◆ **What is needed**
Retype all the data word for word.

═══ Given material ═══

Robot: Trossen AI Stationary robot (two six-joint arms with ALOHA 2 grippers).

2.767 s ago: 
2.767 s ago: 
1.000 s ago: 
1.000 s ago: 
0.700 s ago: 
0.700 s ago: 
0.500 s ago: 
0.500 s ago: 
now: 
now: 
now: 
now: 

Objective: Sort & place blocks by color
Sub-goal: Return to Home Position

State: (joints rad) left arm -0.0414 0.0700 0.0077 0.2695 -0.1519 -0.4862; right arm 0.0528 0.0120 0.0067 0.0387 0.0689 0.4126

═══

◆ **Answer space**
Robot: Trossen AI Stationary robot (two six-joint arms with ALOHA 2 grippers).

2.767 s ago: 
2.767 s ago: 
1.000 s ago: 
1.000 s ago: 
0.700 s ago: 
0.700 s ago: 
0.500 s ago: 
0.500 s ago: 
now: 
now: 
now: 
now: 

Objective: Sort & place blocks by color
Sub-goal: Return to Home Position

State: (joints rad) left arm -0.0414 0.0700 0.0077 0.2695 -0.1519 -0.4862; right arm 0.0528 0.0120 0.0067 0.0387 0.0689 0.4126

The exercise has been completed.